We've taken care of all of our missings. True, some of the square-footage values may not make sense if the observations with missing values didn't have the object whose footage was being measured, but there are so few missings that it won't have any impact on our results.

# Explore the data

In [114]:
print('Data from years {} to {}.'.format(df['YrSold'].min(), df['YrSold'].max()))

Data from years 2006 to 2010.


Some questions:

* We'll need to incorporate `YrSold` for sure, since this period contains the Great Recession.
* Do prices fluctuate with the time of year?
* What interaction terms might we expect here?
* Does it matter if the garage was built after the house was built?
* What the hell is a 1.5 storey home??
* I bet `Neighborhood` will be a very important predictor.
* Would it be possible to augment this dataset with Census data, e.g., on race?
* I bet Iowa State University has a huge influence on housing prices.

# Some info about Ames, Iowa

* **Population**: 66,191 in 2016, in the top ten for the state of Iowa.
* **Density**: 2,436/$mi^2$
* **Major employers**: State/federal agencies
* Ranked in the top 15 *"Cities that have done the best since the recession"* by Bloomberg
* **Unemployment**: Ranked along with Boulder, CO as lowest unemployment rate in 2016.

Ames is a moderately-sized town smack-dab in the middle of Iowa, containing Iowa State University (ISU) and nestled between the state's major east-west and north-south highways.
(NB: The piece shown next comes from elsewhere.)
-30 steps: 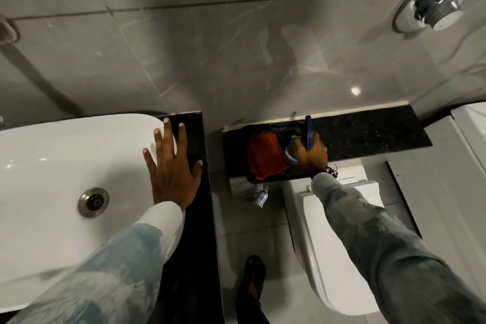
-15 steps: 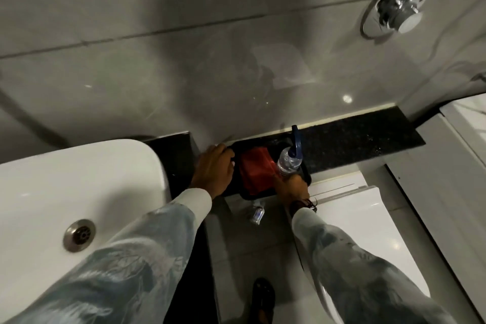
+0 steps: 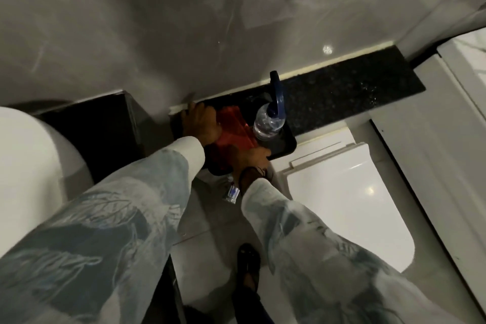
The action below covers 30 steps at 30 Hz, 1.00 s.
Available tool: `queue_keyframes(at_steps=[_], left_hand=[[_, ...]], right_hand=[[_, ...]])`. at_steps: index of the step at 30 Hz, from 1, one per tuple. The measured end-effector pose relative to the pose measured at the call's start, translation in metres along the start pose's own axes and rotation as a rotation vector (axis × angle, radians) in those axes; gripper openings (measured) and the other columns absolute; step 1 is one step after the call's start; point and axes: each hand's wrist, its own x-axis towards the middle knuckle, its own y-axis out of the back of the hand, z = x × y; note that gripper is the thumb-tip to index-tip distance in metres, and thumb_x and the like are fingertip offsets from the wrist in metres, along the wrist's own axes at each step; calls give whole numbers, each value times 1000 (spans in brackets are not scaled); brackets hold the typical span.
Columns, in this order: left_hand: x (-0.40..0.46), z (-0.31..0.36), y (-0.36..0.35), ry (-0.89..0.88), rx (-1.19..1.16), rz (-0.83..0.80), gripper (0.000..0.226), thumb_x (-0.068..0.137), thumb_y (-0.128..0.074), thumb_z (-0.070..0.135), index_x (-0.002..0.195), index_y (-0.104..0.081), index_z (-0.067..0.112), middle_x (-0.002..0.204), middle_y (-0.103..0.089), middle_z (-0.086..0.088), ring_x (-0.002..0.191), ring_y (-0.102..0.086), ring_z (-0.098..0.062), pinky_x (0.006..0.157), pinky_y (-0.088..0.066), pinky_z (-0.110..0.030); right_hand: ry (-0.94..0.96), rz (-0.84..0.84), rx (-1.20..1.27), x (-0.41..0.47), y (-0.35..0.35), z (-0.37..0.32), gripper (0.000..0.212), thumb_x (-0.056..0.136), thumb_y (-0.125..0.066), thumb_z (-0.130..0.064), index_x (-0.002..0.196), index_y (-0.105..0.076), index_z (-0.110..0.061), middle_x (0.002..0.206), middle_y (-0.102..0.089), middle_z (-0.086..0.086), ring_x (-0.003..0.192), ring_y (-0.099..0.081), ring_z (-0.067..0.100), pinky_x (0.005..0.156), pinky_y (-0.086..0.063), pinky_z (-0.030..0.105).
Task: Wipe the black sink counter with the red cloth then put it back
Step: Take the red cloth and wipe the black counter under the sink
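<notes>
The folded red cloth [image 3: 235, 129] lies in a black tray [image 3: 285, 146] on a black speckled ledge [image 3: 342, 97] behind the toilet. My left hand [image 3: 201, 123] covers the tray's left end, its fingers curled over the far rim and its palm against the cloth. My right hand [image 3: 251, 159] grips the tray's front rim, just below the cloth. The black sink counter [image 3: 105, 123] is at the left, beside the white basin [image 3: 26, 166].
A clear spray bottle [image 3: 268, 122] with a blue trigger stands in the tray to the right of the cloth. The white toilet lid [image 3: 342, 192] sits below the ledge. A small fitting [image 3: 231, 193] shows under the tray. My foot [image 3: 247, 265] is on the grey floor tiles.
My left hand left the basin's edge and went right to the tray's left end. My right hand let go of the spray bottle and dropped to the tray's front rim. The view shifted right.
</notes>
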Motion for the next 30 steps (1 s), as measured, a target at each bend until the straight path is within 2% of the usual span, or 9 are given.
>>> queue_keyframes(at_steps=[6, 9, 11, 13, 16, 22, 25, 27, 30], left_hand=[[-14, -11, 27, 102, -270, -91, 42, 89, -59, 30, 131, -58, 23, 140, -58, -12, 135, -45, -38, 117, -26, -48], [-49, -14, 54, 157, -489, -130, 43, 89, -60, 29, 132, -55, 23, 139, -59, -11, 127, -55, -36, 113, -42, -43], [-75, -14, 74, 176, -568, -124, 43, 87, -63, 27, 129, -58, 21, 136, -61, -12, 124, -59, -35, 110, -47, -46], [-108, -15, 92, 184, -638, -104, 41, 80, -68, 27, 121, -64, 19, 127, -66, -11, 115, -62, -32, 103, -52, -42], [-161, -14, 108, 166, -702, -78, 25, 73, -74, 29, 95, -71, 17, 93, -68, -1, 87, -61, -21, 71, -48, -26], [-285, -15, 92, 138, -934, -21, 14, 71, -70, 19, 65, -57, 18, 68, -57, -1, 73, -54, -21, 63, -41, -28], [-325, -29, 68, 128, -932, -4, 8, 80, -70, 12, 83, -63, 16, 82, -62, -3, 80, -56, -21, 62, -40, -28], [-347, -43, 47, 157, -937, -20, 19, 82, -70, 11, 100, -67, 9, 103, -67, -10, 93, -62, -27, 76, -49, -31], [-382, -72, 13, 215, -885, -26, 26, 83, -72, 12, 107, -65, 4, 115, -69, -21, 107, -66, -35, 93, -53, -40]], right_hand=[[-71, -104, 244, -1, -3, 9, 72, 87, -78, -24, 150, -50, -6, 146, -61, 20, 126, -66, 37, 105, -56, 45], [-54, -258, 343, -30, 10, 5, 63, 92, -74, -13, 150, -50, -3, 117, -67, 13, 90, -66, 25, 61, -58, 26], [-16, -321, 320, -49, 22, 7, 53, 97, -67, -10, 147, -52, 1, 103, -62, 11, 76, -59, 20, 47, -52, 25], [-34, -408, 377, -73, 37, 15, 33, 96, -66, -10, 128, -66, -4, 100, -66, 14, 69, -59, 22, 52, -46, 30], [-33, -548, 358, -109, 65, 38, 4, 94, -66, -13, 97, -67, -15, 78, -66, 6, 47, -54, 14, 44, -42, 23], [42, -483, 139, -179, 109, 103, 7, 88, -69, -27, 92, -66, -22, 86, -65, 6, 60, -50, 19, 52, -30, 26], [-21, -512, 140, -203, 119, 142, 14, 89, -70, -22, 76, -64, -19, 55, -64, -1, 42, -56, 13, 43, -41, 22], [-23, -488, 62, -214, 120, 167, 26, 90, -71, -20, 67, -58, -20, 42, -55, -5, 30, -47, 8, 34, -35, 17], [75, -440, -103, -228, 111, 199, 20, 88, -74, -19, 74, -60, -20, 55, -48, -2, 35, -33, 8, 35, -23, 14]])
ISU employs almost 16,000 of the states 66,00 residents. The Iowa DoT is located in the city. Finally, Ames sees a lot of political activity by virtue of its being in Iowa. According to Wikipedia, the Ames Straw Poll was held in the city from 1979 through 2011 before being cancelled.
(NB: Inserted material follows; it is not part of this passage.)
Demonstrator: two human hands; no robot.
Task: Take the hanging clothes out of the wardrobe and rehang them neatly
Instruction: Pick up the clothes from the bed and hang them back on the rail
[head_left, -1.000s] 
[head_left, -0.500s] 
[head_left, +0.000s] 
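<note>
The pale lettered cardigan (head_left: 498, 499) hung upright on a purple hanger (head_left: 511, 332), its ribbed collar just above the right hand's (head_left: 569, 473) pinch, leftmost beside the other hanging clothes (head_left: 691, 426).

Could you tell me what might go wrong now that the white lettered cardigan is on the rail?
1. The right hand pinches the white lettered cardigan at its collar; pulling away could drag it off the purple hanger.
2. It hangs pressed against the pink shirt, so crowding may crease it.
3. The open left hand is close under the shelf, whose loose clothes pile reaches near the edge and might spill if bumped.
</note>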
<iframe src="https://www.google.com/maps/embed?pb=!1m18!1m12!1m3!1d47420.89231618093!2d-93.6613958149767!3d42.02589893729839!2m3!1f0!2f0!3f0!3m2!1i1024!2i768!4f13.1!3m3!1m2!1s0x87ee70624634a06b%3A0x273156083cc75200!2sAmes%2C+IA!5e0!3m2!1sen!2sus!4v1507261616184" width="600" height="450" frameborder="0" style="border:0" allowfullscreen></iframe>

Looking at the map, a number of things jump out at me:

* Iowa State University is just west of the center of town; I bet this has a big impact on adjacent and nearby properties.
* There are a number of parks and golf courses. The two largest appear to be Coldwater Golf Links and the Ada Hayden Heritage Park.
* The airport is located at the very southern end of town.
* The town is framed on the south and east by the highways US-30 (a state route) and I-35 (a federal route).
* I bet Ames gets a lot of through-traffic due to the highways. Are there touristy neighborhoods or anything of that kind?
* US-69 runs north-south through the town, just west of I-35.
* The town's major streets more or less follow a grid pattern, while within each grid square there are residential streets.
* The South Skunk River runs north-south on the east side of town, while the Squaw River runs northwest-southeast, meeting up with the South Skunk in the southeast corner of town
* Can we feature-engineer postal code?
* A railroad runs east-west through town. According to Wikipedia, 60-70 trains run through Ames per day, sometimes leading to traffic delays. This would presumably decrease home values nearby.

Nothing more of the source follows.